→ Task to carry out
A faithful copy of every entry, with the pictures removed, is what is needed here.

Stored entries

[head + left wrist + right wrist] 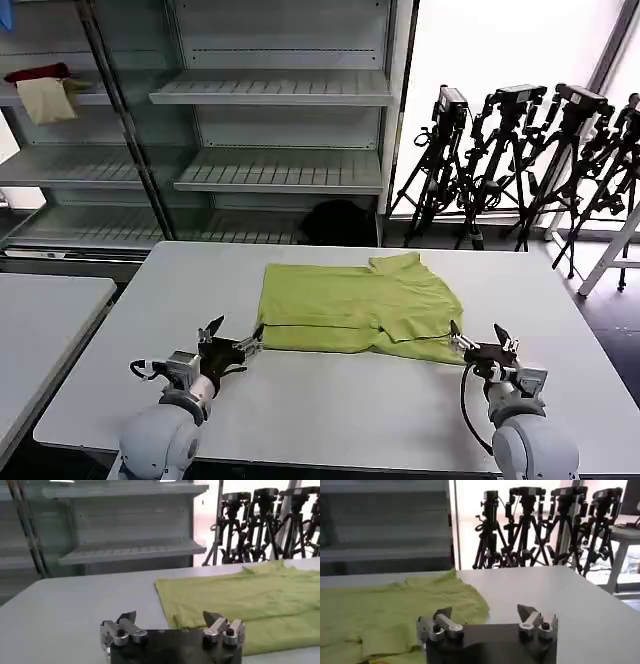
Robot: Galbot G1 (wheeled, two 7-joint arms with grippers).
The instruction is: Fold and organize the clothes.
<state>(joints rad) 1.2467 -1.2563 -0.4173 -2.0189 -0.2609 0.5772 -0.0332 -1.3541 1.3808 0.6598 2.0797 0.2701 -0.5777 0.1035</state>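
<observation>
My left end effector (237,338) sits low over the white counter (330,410), at the near left corner of the lime-green T-shirt (355,308). My left arm reaches forward from the near left and points toward the shirt. Its two fingers are spread apart with nothing between them. One fingertip is just beside the shirt's near edge, but I cannot tell if it touches the cloth. In my left wrist view, the left end effector (171,619) is spread wide, and the T-shirt (240,600) lies flat past it, with the shirt's corner between the two tips.

My right end effector (478,338) sits at the near right corner of the shirt. My right arm reaches forward from the near right. Its fingers are spread apart too and hold nothing. In my right wrist view, the right end effector (486,614) is spread, and one finger sits over the edge of the T-shirt (390,617) while the other is over bare counter.

The shirt lies in the middle of the counter, partly folded, with a sleeve laid over the body. I can see no writing or print on it.
</observation>
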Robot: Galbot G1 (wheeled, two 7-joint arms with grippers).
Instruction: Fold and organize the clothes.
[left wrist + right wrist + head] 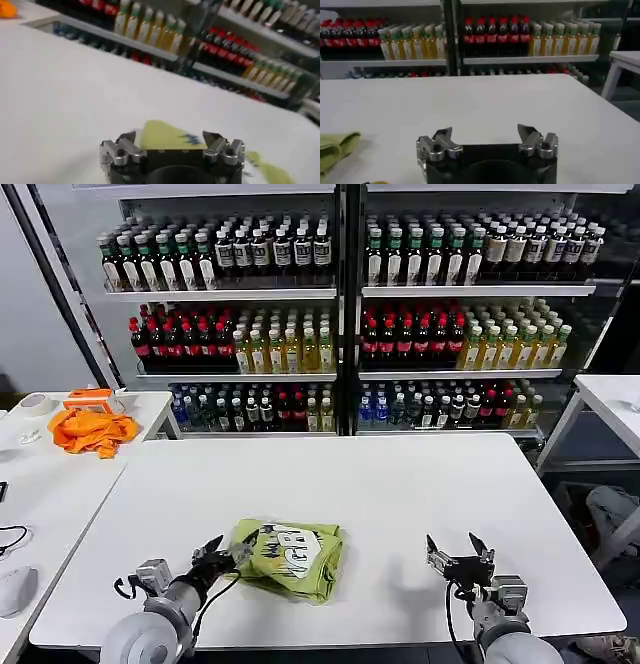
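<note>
T-shirt [288, 557] lies bunched on the worktop [400, 494], printed despite expectation, long axis across. Left pincer [222, 552], prongs apart, sits just beside its left edge; right pincer [458, 555], also apart, waits farther off.

The T-shirt [290, 556] lies bunched on the desk [400, 504], its folds hiding part of the dark print. In the left wrist view the left hand [171, 144] covers the shirt's near part, and the bottles [150, 27] behind are blurred. In the right wrist view the picture's edge cuts the shirt [335, 147] off.
</note>
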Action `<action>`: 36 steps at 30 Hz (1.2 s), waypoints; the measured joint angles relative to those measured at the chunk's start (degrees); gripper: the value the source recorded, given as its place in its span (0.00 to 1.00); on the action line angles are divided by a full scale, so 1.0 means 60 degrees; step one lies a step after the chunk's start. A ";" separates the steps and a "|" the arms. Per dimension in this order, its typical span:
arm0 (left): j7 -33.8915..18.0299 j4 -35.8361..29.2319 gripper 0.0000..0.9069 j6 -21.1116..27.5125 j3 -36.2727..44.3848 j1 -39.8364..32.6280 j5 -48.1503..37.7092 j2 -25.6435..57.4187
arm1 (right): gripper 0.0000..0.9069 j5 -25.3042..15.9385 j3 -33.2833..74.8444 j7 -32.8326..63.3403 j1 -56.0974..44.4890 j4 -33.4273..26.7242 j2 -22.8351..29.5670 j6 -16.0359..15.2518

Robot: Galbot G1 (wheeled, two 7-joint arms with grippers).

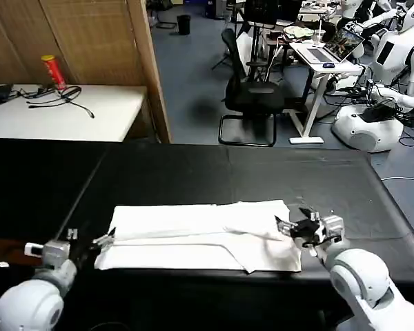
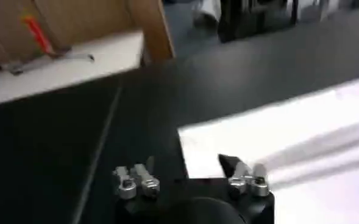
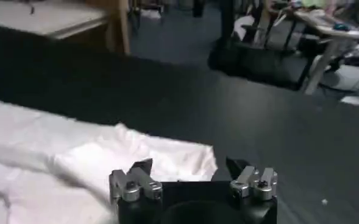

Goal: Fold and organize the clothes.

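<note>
The clothes are a single white T-shirt [image 1: 200,234], lying as a long folded band across the black table [image 1: 193,172] with its plain side up. My left gripper [image 1: 102,241] stands open at the shirt's left end. In the left wrist view its jaws [image 2: 185,170] straddle the shirt's corner [image 2: 277,134], one finger [image 2: 234,167] over the cloth. My right gripper [image 1: 288,227] is open at the shirt's right end. The right wrist view has the rumpled edge [image 3: 136,155] lying just ahead of that gripper [image 3: 189,167], between its spread fingers.
Bare black tabletop surrounds the shirt on all sides. Behind the table at the left stands a beige table [image 1: 62,114] with a red can [image 1: 54,71] and cables. A black office chair [image 1: 252,96], a desk with a laptop [image 1: 334,48] and white robots [image 1: 376,117] fill the room beyond.
</note>
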 joint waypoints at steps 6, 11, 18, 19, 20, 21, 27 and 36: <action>-0.0042 0.1288 0.97 -0.0076 0.0447 -0.1287 -0.1084 -0.0389 | 0.97 -0.0274 -0.0130 -0.0062 0.0577 -0.1178 0.0808 0.0666; 0.0015 0.2236 0.97 -0.0074 0.0674 -0.2025 -0.1601 -0.0613 | 0.84 -0.0316 -0.0148 -0.0097 0.0862 -0.2001 0.1324 0.1026; 0.0180 0.3076 0.69 -0.0130 0.0776 -0.2405 -0.1670 -0.0692 | 0.71 -0.0624 -0.0211 -0.0224 0.1096 -0.2785 0.1901 0.1323; 0.0207 0.3150 0.59 -0.0135 0.0785 -0.2426 -0.1672 -0.0702 | 0.67 -0.0664 -0.0212 -0.0227 0.1111 -0.2843 0.1963 0.1344; 0.0234 0.3243 0.54 -0.0146 0.0798 -0.2446 -0.1668 -0.0715 | 0.66 -0.0694 -0.0208 -0.0226 0.1120 -0.2893 0.2019 0.1356; 0.0253 0.3293 0.35 -0.0149 0.0807 -0.2460 -0.1667 -0.0729 | 0.61 -0.0721 -0.0208 -0.0226 0.1122 -0.2928 0.2071 0.1366; 0.0309 0.3606 0.05 -0.0182 0.0923 -0.2598 -0.1249 -0.0838 | 0.25 -0.0871 -0.0183 -0.0224 0.1087 -0.2975 0.2316 0.1412; 0.0602 0.4130 0.00 -0.0789 0.1284 -0.3017 -0.0003 -0.0787 | 0.09 -0.2138 -0.0026 0.0159 0.0618 -0.2589 0.2842 0.1604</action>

→ Task solution
[head + left wrist + right wrist] 
Robot: Galbot G1 (wheeled, two 7-joint arms with grippers).
The instruction is: Fold and organize the clothes.
<state>(joints rad) 1.2467 -1.2563 -0.4173 -2.0189 -0.2609 0.5772 -0.0332 -1.3541 1.3808 0.6598 2.0797 0.2701 -0.5777 0.1035</state>
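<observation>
My left end effector (237,338) sits low over the white counter (330,410), at the near left corner of the lime-green T-shirt (355,308). My left arm reaches forward from the near left and points toward the shirt. Its two fingers are spread apart with nothing between them. One fingertip is just beside the shirt's near edge, but I cannot tell if it touches the cloth. In my left wrist view, the left end effector (171,619) is spread wide, and the T-shirt (240,600) lies flat past it, with the shirt's corner between the two tips.

My right end effector (478,338) sits at the near right corner of the shirt. My right arm reaches forward from the near right. Its fingers are spread apart too and hold nothing. In my right wrist view, the right end effector (486,614) is spread, and one finger sits over the edge of the T-shirt (390,617) while the other is over bare counter.

The shirt lies in the middle of the counter, partly folded, with a sleeve laid over the body. I can see no writing or print on it.
</observation>
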Robot: Galbot G1 (wheeled, two 7-joint arms with grippers).
Instruction: Fold and organize the clothes.
[left wrist + right wrist + head] 
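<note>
T-shirt [288, 557] lies bunched on the worktop [400, 494], printed despite expectation, long axis across. Left pincer [222, 552], prongs apart, sits just beside its left edge; right pincer [458, 555], also apart, waits farther off.

The T-shirt [290, 556] lies bunched on the desk [400, 504], its folds hiding part of the dark print. In the left wrist view the left hand [171, 144] covers the shirt's near part, and the bottles [150, 27] behind are blurred. In the right wrist view the picture's edge cuts the shirt [335, 147] off.
</note>
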Action `<action>`: 36 steps at 30 Hz (1.2 s), waypoints; the measured joint angles relative to those measured at the chunk's start (degrees); gripper: the value the source recorded, given as its place in its span (0.00 to 1.00); on the action line angles are divided by a full scale, so 1.0 means 60 degrees; step one lies a step after the chunk's start. A ";" separates the steps and a "|" the arms. Per dimension in this order, its typical span:
arm0 (left): j7 -33.8915..18.0299 j4 -35.8361..29.2319 gripper 0.0000..0.9069 j6 -21.1116..27.5125 j3 -36.2727..44.3848 j1 -39.8364..32.6280 j5 -48.1503..37.7092 j2 -25.6435..57.4187
arm1 (right): gripper 0.0000..0.9069 j5 -25.3042..15.9385 j3 -33.2833..74.8444 j7 -32.8326..63.3403 j1 -56.0974..44.4890 j4 -33.4273..26.7242 j2 -22.8351..29.5670 j6 -16.0359..15.2518

Robot: Galbot G1 (wheeled, two 7-joint arms with grippers).


Goal: Fold and organize the clothes.

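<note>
The clothes are a single white T-shirt [image 1: 200,234], lying as a long folded band across the black table [image 1: 193,172] with its plain side up. My left gripper [image 1: 102,241] stands open at the shirt's left end. In the left wrist view its jaws [image 2: 185,170] straddle the shirt's corner [image 2: 277,134], one finger [image 2: 234,167] over the cloth. My right gripper [image 1: 288,227] is open at the shirt's right end. The right wrist view has the rumpled edge [image 3: 136,155] lying just ahead of that gripper [image 3: 189,167], between its spread fingers.
Bare black tabletop surrounds the shirt on all sides. Behind the table at the left stands a beige table [image 1: 62,114] with a red can [image 1: 54,71] and cables. A black office chair [image 1: 252,96], a desk with a laptop [image 1: 334,48] and white robots [image 1: 376,117] fill the room beyond.
</note>
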 joint waypoints at steps 6, 11, 18, 19, 20, 21, 27 and 36: <action>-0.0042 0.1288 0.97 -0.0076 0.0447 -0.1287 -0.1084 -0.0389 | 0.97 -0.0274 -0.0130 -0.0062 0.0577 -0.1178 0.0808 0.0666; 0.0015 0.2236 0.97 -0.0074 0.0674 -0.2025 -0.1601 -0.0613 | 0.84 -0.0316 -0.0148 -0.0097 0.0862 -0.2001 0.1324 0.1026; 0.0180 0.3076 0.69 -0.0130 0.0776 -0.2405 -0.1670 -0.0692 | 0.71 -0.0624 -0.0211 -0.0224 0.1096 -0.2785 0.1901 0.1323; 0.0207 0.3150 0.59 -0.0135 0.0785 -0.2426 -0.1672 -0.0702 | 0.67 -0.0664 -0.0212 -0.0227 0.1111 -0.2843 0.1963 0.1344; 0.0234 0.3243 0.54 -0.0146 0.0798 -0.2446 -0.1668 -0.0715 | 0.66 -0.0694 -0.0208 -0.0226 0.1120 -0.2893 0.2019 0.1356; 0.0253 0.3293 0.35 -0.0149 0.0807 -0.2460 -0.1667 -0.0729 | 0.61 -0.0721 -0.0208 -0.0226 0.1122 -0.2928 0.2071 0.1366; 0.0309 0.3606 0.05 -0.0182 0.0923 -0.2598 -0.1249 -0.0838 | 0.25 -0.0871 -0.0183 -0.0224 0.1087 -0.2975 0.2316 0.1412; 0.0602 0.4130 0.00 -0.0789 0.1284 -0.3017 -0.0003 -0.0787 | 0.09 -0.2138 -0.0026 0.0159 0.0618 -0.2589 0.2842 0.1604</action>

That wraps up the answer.